The creature shrugged his bulky shoulders. “Ardent, huh? Yeah, that rings a bell.”

  The wizard let a self-satisfied smile slip across his face. “Really?”

  “Nope,” the creature said, turning away. Ardent’s smile dropped and his shoulders fell.

  Coll leaned over to Marrill. “Seems like some kind of naysayer,” he murmured, just loud enough for Fin to catch.

  The creature rearranged some of his junk with his lower arms, digging a finger into an earhole with one of the upper ones. “And you seem like Daddy let you borrow his best sailor’s hat, Skipper,” he snarked. “I bet you sail a great big ole sailin’ ship, don’tcha, Cap’n?”

  Fin watched Coll’s nostrils flare and his teeth grind. “I do, actually,” he said, mostly to himself.

  The Naysayer shrugged one pair of shoulders, then the other. He looked at Marrill. “And you must be the lovable sidekick. I bet your parents don’t even know you’re out after dark.”

  Marrill’s eyes widened, but the Naysayer continued to not notice, or not care. “Now that we all know each other, it’s been swell knowing you. See yourselves out.” He turned and lumbered off to fiddle with a pile of half-tinkered dream cubes arranged artfully in a basket by the fireplace.

  As a first-rate rascal himself, Fin had to appreciate the creature’s quickness with a comeback. He was apparently the only one, though. Everyone else wore stern scowls and angry-looking expressions.

  He caught Marrill shoot a glance to Ardent, who raised his hands and stammered, “N-now, see here, good strange monster…” The Naysayer fixed him with one dark globe of an eye. Ardent cleared his throat. “We’re here for a map, you see, and we cannot leave without it. The fate of the world is at stake.”

  “Got lots,” the Naysayer told him. Ardent looked hopeful. “You can’t have any,” the creature snapped quickly.

  Ardent chuckled nervously. “A part of a map, really,” he said. “Let’s see, what parts are left?… There would be the Scale, obviously, to give everything its right size… and the Legend… that’s an interesting part, puts it all together, you know.…”

  “Ain’t got none of those,” the Naysayer told the wizard. “Wrong tower, try the one four hundred thousand miles that way.” He pointed each of his four hands in a different direction.

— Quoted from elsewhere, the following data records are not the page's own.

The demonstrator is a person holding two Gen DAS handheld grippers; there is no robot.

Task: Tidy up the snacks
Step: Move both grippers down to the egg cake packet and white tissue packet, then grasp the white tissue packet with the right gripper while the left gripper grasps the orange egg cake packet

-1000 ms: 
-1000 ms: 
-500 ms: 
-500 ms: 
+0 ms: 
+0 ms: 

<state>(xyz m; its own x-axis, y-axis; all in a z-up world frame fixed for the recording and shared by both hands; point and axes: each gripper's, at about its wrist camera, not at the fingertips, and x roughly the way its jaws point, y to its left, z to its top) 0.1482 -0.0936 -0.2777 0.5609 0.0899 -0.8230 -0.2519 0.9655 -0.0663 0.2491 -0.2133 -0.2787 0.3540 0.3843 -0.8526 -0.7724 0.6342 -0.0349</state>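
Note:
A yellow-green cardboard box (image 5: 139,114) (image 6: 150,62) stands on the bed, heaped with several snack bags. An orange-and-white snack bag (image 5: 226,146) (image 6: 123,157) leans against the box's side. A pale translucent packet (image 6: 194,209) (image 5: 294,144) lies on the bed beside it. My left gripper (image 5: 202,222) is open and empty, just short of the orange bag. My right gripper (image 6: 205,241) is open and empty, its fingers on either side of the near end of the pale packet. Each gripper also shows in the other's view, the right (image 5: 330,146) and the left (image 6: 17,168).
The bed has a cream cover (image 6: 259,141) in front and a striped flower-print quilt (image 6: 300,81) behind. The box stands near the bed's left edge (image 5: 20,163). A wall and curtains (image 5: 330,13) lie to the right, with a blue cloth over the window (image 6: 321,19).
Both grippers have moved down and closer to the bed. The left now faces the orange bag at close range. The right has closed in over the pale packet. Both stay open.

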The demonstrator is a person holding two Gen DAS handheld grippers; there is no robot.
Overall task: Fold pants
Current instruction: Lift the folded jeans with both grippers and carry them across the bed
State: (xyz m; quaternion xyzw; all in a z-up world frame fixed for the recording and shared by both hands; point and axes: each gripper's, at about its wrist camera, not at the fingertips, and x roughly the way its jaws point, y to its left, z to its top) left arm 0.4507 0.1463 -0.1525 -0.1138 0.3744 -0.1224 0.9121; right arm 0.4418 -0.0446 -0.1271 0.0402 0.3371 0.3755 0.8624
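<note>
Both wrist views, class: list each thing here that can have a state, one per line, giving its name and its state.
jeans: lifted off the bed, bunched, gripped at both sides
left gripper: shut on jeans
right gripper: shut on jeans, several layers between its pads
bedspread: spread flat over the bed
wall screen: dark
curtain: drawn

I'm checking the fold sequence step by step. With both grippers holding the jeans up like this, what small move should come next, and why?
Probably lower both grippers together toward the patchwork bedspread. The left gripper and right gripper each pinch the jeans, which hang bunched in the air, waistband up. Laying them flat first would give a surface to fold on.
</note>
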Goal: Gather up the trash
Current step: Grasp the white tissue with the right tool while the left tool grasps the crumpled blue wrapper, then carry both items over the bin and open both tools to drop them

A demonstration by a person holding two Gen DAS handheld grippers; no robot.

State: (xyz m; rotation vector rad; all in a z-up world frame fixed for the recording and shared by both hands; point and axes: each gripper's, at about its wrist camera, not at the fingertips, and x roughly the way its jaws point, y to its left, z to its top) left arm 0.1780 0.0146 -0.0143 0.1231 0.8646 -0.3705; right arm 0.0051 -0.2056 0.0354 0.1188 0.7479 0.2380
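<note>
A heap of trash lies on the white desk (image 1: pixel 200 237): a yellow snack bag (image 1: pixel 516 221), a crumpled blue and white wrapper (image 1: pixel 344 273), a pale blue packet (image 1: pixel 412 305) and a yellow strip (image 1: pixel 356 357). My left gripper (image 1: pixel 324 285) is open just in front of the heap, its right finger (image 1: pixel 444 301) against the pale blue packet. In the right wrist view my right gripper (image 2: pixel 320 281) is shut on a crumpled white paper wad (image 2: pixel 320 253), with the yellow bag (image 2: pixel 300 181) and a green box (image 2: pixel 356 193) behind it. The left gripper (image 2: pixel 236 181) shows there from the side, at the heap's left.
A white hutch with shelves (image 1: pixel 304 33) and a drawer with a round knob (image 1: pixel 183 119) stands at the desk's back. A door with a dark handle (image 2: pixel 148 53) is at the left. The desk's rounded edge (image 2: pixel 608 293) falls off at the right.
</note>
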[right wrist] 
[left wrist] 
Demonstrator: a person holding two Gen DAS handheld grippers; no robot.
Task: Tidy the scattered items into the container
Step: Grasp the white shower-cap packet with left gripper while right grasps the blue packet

  Fin kept one ear on the conversation as he wandered the room, checking out all the strange things scattered around the shelves. Cages full of gumstingers hung down next to wish generators and candle holders and a whirling set of globes, rotating around a central golden ball.

  Just about everything Fin could imagine was carefully arranged in stacks and rows on the shelves. It was almost exactly like his old attic tower, he thought, right down to its crooked lean. He even saw a cloud-catching net and a pile of self-fetching balls in one corner.

  Rose came sailing in one of the open windows nearby. She circled, seemingly unable to find a place to land. Ultimately, she settled on a pile of slingshots. Fin knelt and picked one up, testing its strength.

  Ruffling her tail feathers, the bird let out a sharp cry, then flapped across the room to land on the basket of blue crystals by the fire. “Sorry,” Fin offered. She ignored him and set to preening her wings.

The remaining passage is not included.